Nel corso di novantatré anni trascorsi tra i pascoli della sua Capo Malfatano, un gioiello incastonato nella costa sud-occidentale della Sardegna, Ovidio Marras ha vissuto la vita semplice e dignitosa del pastore, custodendo terre che appartengono alla sua famiglia da generazioni.
Con la salute che vacilla, ha recentemente abbandonato i suoi amati campi per ritirarsi a Teulada, nella dimora dei suoi antenati. In questo angolo di mondo, si è spento l'uomo che il mondo ha conosciuto, celebrato persino dal New York Times, per la sua stoica resistenza contro i leviatani dell'edilizia, che ambivano trasformare quel paradiso terrestre in un ennesimo tempio del lusso. Il web ne ha riecheggiato il passaggio, inondato di memorie e omaggi: una sorta di moderno Davide contro Golia, come lo definirono i giornali nel calor della battaglia.
Un post dell'associazione Sardegna rubata e depredata lo ha ritratto come un baluardo solitario contro un esercito di avvocati e magnati, un esempio di tenacia rara: "Se fossimo tutti come Ovidio Marras...". E le Guardie ambientali di Sardegna hanno salutato in lui non solo un grande uomo, ma un fiero figlio dell'isola.

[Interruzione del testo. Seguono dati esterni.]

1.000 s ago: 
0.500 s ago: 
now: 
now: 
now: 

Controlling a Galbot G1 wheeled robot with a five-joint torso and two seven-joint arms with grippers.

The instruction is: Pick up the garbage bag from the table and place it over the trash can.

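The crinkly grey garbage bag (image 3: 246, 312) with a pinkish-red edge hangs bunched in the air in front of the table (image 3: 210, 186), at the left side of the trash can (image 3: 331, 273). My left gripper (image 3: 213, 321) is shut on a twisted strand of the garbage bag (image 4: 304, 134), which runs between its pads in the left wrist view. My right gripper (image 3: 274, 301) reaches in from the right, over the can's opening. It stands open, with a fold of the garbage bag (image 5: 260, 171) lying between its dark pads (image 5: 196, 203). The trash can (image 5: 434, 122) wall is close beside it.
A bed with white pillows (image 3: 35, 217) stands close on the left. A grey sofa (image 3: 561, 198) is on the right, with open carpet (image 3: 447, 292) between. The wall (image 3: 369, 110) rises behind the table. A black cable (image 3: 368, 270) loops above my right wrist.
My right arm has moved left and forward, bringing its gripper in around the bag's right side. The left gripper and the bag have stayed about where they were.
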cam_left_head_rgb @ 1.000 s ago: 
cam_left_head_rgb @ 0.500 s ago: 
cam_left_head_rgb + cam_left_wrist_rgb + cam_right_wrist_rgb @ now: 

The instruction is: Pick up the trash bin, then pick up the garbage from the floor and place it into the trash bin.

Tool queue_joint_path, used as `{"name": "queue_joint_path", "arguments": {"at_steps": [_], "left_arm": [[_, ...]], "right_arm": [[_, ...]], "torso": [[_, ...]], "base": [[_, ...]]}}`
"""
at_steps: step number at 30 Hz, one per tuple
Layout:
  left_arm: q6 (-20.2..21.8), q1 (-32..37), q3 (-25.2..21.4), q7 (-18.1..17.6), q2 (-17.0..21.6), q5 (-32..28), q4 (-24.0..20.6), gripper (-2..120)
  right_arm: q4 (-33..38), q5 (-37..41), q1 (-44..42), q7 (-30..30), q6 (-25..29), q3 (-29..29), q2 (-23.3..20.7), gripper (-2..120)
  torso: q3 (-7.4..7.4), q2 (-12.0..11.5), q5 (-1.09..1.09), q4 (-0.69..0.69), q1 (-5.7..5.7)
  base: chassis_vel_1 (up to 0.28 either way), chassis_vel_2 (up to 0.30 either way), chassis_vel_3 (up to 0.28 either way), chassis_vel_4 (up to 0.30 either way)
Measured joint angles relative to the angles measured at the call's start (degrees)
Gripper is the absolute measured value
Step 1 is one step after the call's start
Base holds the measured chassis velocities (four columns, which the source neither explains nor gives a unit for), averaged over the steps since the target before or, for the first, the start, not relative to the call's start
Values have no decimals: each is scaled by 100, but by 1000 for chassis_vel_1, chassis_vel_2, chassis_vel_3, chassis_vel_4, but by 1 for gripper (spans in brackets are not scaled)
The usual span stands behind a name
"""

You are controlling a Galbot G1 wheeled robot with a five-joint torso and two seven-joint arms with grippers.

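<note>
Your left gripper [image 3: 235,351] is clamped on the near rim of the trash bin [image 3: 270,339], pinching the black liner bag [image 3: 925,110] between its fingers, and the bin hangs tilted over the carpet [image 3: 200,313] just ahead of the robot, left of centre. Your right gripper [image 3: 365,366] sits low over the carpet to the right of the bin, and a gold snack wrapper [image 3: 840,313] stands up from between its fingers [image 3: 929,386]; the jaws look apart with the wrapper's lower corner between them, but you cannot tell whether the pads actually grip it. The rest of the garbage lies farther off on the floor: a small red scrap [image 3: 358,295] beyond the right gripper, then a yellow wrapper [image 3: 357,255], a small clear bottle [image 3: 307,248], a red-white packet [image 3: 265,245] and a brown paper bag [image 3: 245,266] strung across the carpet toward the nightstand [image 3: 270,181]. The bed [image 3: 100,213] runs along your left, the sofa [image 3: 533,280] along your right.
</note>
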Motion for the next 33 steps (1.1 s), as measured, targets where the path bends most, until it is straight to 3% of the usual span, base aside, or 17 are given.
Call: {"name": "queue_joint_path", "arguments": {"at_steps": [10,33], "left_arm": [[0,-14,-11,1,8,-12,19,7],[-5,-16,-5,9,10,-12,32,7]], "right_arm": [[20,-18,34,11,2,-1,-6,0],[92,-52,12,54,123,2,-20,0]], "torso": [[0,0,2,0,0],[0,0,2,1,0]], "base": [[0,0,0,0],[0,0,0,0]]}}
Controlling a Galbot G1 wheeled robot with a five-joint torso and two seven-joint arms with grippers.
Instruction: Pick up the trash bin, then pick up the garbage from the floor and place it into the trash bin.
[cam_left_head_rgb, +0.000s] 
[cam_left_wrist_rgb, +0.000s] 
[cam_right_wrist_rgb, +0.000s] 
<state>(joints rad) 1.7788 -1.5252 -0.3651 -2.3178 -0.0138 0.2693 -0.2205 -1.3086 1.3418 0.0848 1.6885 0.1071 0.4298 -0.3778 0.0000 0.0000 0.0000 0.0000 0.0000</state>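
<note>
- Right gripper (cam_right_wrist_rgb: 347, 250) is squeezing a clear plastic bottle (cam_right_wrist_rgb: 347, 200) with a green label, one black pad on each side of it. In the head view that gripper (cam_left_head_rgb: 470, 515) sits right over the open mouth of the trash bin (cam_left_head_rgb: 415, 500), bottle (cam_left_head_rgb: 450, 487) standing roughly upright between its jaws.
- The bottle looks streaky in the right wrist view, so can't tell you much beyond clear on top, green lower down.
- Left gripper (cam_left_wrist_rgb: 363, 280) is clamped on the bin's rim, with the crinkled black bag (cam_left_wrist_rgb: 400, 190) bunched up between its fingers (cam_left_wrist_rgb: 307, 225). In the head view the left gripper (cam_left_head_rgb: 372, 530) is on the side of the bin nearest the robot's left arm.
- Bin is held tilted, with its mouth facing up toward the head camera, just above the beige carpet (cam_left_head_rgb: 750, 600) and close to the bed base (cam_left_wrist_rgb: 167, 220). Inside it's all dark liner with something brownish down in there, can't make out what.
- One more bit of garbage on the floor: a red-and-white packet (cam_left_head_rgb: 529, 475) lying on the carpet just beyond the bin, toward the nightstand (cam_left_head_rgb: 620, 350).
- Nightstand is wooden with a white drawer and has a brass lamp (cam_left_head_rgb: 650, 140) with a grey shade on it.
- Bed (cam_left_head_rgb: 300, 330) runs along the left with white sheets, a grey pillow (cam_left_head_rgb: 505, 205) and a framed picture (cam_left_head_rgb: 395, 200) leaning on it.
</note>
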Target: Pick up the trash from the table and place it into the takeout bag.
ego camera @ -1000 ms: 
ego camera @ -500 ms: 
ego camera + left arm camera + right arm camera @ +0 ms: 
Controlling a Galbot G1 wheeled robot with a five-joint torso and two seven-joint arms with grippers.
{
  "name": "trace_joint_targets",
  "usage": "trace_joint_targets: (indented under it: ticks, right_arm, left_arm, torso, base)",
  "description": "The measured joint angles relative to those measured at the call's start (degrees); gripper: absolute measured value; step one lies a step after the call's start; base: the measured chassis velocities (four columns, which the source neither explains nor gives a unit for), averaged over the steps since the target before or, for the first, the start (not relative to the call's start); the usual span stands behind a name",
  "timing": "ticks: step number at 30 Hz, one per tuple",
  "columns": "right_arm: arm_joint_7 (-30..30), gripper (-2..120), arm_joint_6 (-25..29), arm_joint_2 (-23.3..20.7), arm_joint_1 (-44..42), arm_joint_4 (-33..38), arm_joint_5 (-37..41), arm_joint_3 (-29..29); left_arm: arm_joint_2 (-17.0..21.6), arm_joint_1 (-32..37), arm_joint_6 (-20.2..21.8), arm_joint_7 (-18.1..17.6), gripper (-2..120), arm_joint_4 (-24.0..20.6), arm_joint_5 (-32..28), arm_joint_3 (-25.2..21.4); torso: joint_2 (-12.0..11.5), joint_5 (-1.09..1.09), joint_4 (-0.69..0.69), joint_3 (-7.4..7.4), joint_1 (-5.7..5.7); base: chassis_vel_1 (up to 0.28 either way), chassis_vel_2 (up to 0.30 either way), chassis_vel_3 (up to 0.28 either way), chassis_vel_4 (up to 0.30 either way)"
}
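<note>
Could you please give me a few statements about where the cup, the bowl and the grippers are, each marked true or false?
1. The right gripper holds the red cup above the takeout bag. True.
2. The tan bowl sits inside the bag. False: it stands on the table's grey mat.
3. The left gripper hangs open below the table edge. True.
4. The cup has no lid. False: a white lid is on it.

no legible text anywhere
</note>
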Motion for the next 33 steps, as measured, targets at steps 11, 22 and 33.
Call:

Il suo 'no' categorico alla Sitas, tirapiedi di un'élite finanziaria e immobiliare d'alto bordo, risuona ancora: un rifiuto di somme vertiginose per salvaguardare un'eredità più preziosa del denaro, la terra dei suoi padri. Il 2018 vede il crollo della Sitas, un colosso rovinato dalle tenaci resistenze di Marras e Italia Nostra, e dai processi che ne hanno seguito.
Angelo Milia, sindaco di Teulada, pur riconoscendo il nobile attaccamento di Marras alla sua terra, rifugge dal giudicare le conseguenze legali che hanno paralizzato il progetto turistico, una sconfitta per la comunità, secondo lui. Egli critica un sistema che, approvando e poi bloccando i lavori, danneggia gli investitori e deturpa il paesaggio, creando un groviglio giudiziario intricato e controverso.